10. Teachers model how to verbalize understandings and questions about readings and then provide opportunities for students to practice these comprehension strategies.
ELLs spend a great part of their time and energy trying to understand the oral and written English that surrounds them. ELLs benefit from learning how to ask themselves and other people questions that focus on finding and clarifying the information they need. Helpful strategies for ELLs include: rereading, skimming, scanning, and consulting resources to obtain clarification. Explicit modeling and instruction helps students to monitor their comprehension by verbalizing their understandings and pinpointing areas of confusion or missing information. Beginners in English and those who have not yet learned to read in their primary languages will need more modeling and clear explanations of the strategies in order to understand and use them.

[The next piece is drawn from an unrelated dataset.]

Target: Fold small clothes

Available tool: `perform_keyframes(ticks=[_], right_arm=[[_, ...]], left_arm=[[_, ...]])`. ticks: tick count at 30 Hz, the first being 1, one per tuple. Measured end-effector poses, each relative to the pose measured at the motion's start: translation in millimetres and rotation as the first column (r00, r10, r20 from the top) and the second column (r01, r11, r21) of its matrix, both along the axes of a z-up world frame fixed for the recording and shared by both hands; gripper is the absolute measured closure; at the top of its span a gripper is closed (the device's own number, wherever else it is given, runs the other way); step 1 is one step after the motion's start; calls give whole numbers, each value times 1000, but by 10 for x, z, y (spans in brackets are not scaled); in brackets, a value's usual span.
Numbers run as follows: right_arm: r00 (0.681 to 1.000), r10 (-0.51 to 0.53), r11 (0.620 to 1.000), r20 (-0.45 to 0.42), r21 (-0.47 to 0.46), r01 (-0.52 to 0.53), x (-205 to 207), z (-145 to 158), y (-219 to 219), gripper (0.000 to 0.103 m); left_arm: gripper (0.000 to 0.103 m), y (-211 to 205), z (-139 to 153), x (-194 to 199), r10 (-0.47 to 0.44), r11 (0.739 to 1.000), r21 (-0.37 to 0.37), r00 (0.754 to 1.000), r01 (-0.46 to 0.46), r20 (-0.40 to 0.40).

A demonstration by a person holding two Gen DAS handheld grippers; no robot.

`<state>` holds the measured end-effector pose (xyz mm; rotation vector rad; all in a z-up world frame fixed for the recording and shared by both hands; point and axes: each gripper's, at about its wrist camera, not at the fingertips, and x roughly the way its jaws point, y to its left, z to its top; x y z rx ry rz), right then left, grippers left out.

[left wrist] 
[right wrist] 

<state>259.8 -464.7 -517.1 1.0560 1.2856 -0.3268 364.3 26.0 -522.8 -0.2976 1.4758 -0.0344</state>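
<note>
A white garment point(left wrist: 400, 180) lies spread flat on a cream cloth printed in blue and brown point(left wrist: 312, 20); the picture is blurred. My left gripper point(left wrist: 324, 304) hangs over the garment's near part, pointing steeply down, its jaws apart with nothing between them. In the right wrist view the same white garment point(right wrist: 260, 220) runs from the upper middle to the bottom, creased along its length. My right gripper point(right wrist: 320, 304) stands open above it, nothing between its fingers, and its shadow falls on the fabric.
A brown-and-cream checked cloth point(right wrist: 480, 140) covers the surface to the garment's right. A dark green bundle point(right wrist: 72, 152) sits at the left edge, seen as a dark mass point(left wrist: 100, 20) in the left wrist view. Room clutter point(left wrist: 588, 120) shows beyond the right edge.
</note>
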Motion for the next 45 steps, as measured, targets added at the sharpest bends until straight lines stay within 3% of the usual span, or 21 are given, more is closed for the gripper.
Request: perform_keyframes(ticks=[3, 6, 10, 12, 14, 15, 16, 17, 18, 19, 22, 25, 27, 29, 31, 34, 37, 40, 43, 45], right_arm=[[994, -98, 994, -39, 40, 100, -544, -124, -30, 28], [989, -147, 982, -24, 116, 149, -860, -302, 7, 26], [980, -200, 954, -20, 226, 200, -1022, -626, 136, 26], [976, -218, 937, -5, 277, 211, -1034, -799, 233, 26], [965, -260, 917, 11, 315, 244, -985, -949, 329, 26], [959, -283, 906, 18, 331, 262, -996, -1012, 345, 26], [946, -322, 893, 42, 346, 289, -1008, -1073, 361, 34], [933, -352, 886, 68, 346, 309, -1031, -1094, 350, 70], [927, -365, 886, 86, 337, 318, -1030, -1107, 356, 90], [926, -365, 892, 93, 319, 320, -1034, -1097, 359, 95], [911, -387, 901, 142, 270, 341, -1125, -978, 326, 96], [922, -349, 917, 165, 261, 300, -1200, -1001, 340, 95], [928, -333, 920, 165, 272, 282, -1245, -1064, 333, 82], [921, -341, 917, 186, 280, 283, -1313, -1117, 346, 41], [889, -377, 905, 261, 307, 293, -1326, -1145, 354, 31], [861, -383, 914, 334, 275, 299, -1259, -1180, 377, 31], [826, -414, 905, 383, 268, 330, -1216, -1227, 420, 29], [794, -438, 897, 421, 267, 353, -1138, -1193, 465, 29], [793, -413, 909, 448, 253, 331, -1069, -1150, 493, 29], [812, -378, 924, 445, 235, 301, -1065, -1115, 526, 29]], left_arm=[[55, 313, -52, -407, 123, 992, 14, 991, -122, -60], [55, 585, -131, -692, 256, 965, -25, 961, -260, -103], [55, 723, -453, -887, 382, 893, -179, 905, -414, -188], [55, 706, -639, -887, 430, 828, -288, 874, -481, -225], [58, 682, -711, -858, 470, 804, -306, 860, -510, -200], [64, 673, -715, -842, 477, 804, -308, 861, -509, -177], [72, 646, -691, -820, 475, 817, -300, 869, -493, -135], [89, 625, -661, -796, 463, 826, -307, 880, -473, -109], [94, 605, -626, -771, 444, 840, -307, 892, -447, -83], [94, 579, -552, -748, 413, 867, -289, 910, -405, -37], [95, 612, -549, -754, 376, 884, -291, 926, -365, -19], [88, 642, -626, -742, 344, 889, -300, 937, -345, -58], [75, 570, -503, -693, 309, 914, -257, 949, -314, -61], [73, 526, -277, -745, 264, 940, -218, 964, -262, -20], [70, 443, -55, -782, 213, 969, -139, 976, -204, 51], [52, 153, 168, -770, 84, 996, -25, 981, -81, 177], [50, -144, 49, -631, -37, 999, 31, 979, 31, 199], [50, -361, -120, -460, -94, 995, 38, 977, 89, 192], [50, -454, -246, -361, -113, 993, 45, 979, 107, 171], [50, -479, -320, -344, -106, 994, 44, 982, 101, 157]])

Teachers of ELLs keep in mind that limited English word knowledge is an important, but not the only, reason that ELLs may have difficulty understanding what they read. Many stories are difficult for ELLs to understand because the authors have written for an audience that shares background knowledge of American culture, history, and customs.
Effective teachers use, explain, demonstrate, and revisit comprehension strategies throughout the school year. Students who may not be ready to understand a strategy early in the school year may be able to understand and use the strategy when it is explained and modeled again a few months later.
To engage students in their reading, teachers model and explain questioning strategies that send students back to the text to look for story elements such as character (Who?), setting (Where? When?), and problem (What's the matter?). For informational text comprehension, teachers model graphic organizers appropriate to the subject matter, such as the one below.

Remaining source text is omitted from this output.